Flier for Baltimore Fashion Week 2011 (Baltimore Sun )
January 05, 2011|By John-John Williams IV, The Baltimore Sun
After a year in the suburbs, Baltimore Fashion Week is coming back to its city roots.
Its organizer promises a four-day show in August that will look and feel different at its new site — a parcel of land alongside the waterfront near Harbor East.
"It's where we should have been the whole time," said Sharan Nixon, whose company, Butterfly Productions, runs the event, now entering its fourth year. "Towson was cool, but I felt displaced. There is no place like home. I'm clicking my heels — I mean, my cowboy boots."
The new site — a swath of land near the Morgan Stanley building — will provide Nixon with the type of location she envisioned when she first launched the event. She will also look to neighboring businesses to participate in Fashion Week-related events.
"I'm very excited," Nixon said. "To have it in Harbor East is like the creme de la creme."
It was always Nixon's intent to keep Baltimore Fashion Week in Baltimore. But during the fall of 2009, after concerns about parking and safety, she decided to move the event from the War Memorial Building, its home for the first two years, to the Sheraton Baltimore North in Towson.
Less than a week after last year's event ended, Nixon began meeting with officials from H&S Properties Development Corp, the group responsible for developing the Harbor East area.

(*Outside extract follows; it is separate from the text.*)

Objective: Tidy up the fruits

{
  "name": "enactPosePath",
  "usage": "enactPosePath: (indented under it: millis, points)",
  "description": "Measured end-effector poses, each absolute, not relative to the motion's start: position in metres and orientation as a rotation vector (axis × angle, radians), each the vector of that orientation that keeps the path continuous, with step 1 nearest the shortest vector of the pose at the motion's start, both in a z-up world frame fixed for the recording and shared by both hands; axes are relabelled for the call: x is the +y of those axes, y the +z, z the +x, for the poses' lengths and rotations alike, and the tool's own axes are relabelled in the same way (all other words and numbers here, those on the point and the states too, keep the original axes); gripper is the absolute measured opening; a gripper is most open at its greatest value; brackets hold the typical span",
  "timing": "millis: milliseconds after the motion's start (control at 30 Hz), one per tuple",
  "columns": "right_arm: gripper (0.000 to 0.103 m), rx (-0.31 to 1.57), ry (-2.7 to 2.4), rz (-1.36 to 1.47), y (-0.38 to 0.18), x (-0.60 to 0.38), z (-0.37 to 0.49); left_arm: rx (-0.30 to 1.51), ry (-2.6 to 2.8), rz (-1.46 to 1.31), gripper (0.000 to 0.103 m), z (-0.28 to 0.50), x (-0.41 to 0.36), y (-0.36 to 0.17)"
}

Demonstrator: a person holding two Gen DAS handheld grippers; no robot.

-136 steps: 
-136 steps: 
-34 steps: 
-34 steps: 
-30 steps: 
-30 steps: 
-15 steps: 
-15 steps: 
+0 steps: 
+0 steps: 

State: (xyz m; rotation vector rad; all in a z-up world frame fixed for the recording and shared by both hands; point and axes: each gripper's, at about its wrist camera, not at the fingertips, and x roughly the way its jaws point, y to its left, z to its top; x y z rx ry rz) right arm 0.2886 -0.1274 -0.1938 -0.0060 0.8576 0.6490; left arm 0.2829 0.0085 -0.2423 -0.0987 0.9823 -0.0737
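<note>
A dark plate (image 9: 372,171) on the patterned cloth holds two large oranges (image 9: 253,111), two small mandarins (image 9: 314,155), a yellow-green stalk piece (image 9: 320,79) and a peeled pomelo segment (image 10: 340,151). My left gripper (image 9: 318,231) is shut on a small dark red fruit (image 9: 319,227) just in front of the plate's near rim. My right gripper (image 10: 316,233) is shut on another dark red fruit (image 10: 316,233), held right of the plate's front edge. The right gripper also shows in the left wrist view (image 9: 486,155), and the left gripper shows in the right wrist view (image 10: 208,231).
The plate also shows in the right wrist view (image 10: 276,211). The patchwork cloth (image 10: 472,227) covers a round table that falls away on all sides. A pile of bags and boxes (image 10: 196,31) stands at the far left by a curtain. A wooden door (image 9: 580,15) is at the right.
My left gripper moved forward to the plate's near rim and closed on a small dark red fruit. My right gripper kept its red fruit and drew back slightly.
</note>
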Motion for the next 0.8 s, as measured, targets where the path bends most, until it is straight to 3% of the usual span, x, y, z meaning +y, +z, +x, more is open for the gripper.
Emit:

By December, she had entered into an agreement to host the event there.
"I knew what I needed to do," Nixon said.
The new location will also allow Nixon to host the event in a tentlike structure, the same kind used in the storied Mercedes-Benz Fashion Week in New York City. The 16,000-square-foot tent is made by Karl's Event Rental, the same company that provides the temporary structures used at the New York event.
The tent will house a 82-by-49-foot runway, which Nixon said will give her show a more professional, high-fashion feel.

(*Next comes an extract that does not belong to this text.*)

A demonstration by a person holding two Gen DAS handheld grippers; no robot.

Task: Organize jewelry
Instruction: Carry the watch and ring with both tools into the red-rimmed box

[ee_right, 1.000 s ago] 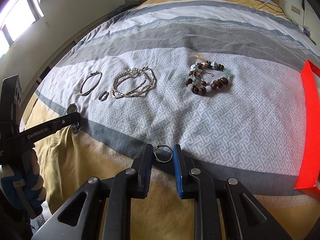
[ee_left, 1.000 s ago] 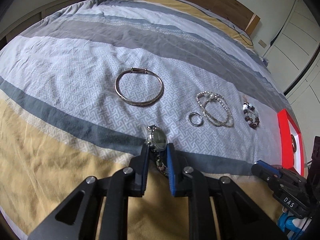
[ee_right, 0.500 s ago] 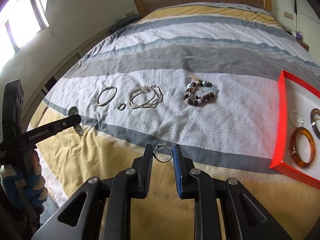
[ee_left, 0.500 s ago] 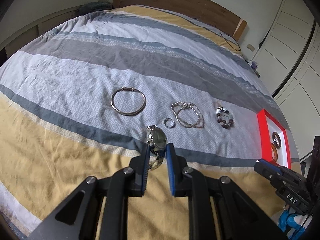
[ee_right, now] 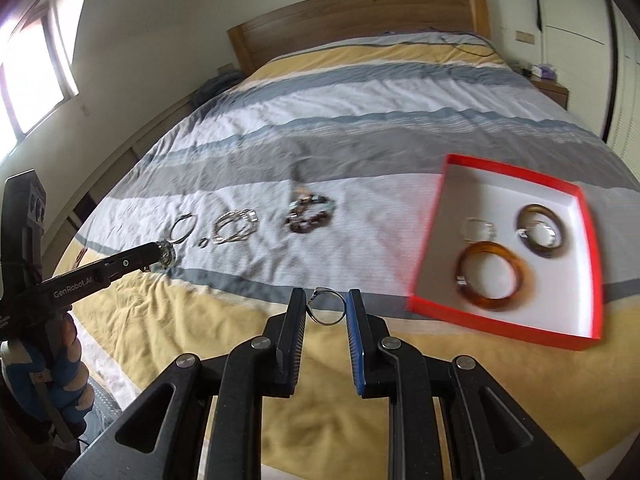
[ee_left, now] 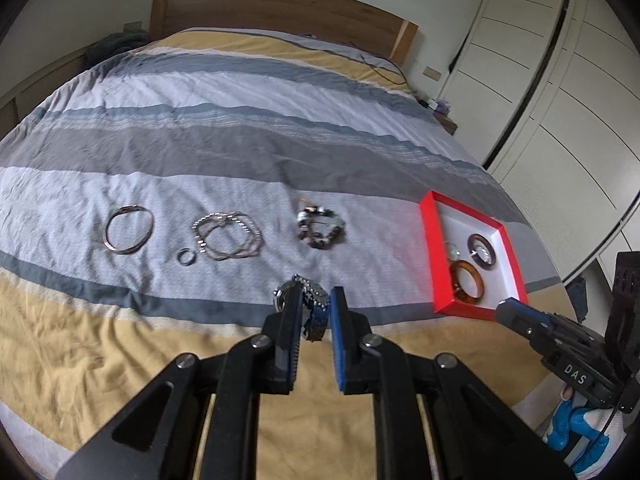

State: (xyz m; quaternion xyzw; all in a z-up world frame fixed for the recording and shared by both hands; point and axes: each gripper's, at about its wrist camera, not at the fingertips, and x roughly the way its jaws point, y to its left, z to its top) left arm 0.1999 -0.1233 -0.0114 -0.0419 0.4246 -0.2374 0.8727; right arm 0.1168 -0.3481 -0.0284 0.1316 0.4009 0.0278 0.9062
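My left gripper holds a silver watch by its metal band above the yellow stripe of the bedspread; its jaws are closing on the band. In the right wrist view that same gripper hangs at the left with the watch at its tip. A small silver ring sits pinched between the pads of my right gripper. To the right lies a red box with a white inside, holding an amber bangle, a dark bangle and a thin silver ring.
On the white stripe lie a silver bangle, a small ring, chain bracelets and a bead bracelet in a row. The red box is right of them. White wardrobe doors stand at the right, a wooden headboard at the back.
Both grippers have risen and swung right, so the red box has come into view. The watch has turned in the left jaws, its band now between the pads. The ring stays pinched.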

"It's so wide, the only thing you will see is fashion," Nixon said. "The guests will not be in the shots."
Nixon expects that production costs will exceed $50,000. She is searching for high-end title sponsors for the event.
"Just as I have before, I have funded this event with my personal savings. Moving forward, I am asking for financial support from various sources," Nixon said. "This started out as an event that I felt was needed to put a positive spin on the city. Now my concern is the designers, models and businesses in the city. It just needs to be done."
The new structure will provide fewer seats — 320 compared with 450 at the Sheraton — but will accommodate more guests total, with space for an additional 480 in standing-room areas.
Reanna Jacobs, owner of DeBois Textiles Inc., a warehouse in Pigtown that specializes in vintage clothes, says the event's new location will make it more like the elite shows elsewhere.
"This year, Sharan is pushing it over the top," said Jacobs, an annual participant. "I'm so excited about this year. It will be a great thing for the city."
While Nixon prides herself on her event's diversity of models — last year, they ranged in size from 0 to 22 — this year's crop of models will have to follow more traditional height standards, requiring them to be no shorter than 5 foot 8. Nixon said she will also be more selective about the designers she allows to participate in the event.
"They are going to have to really bring it," Nixon said. "It's not a game anymore. With the tent being erected, we need to really represent. I think that we have been very lenient with some of the designers. But moving forward, we can't half-step with this. It's either 100 percent or nothing at all."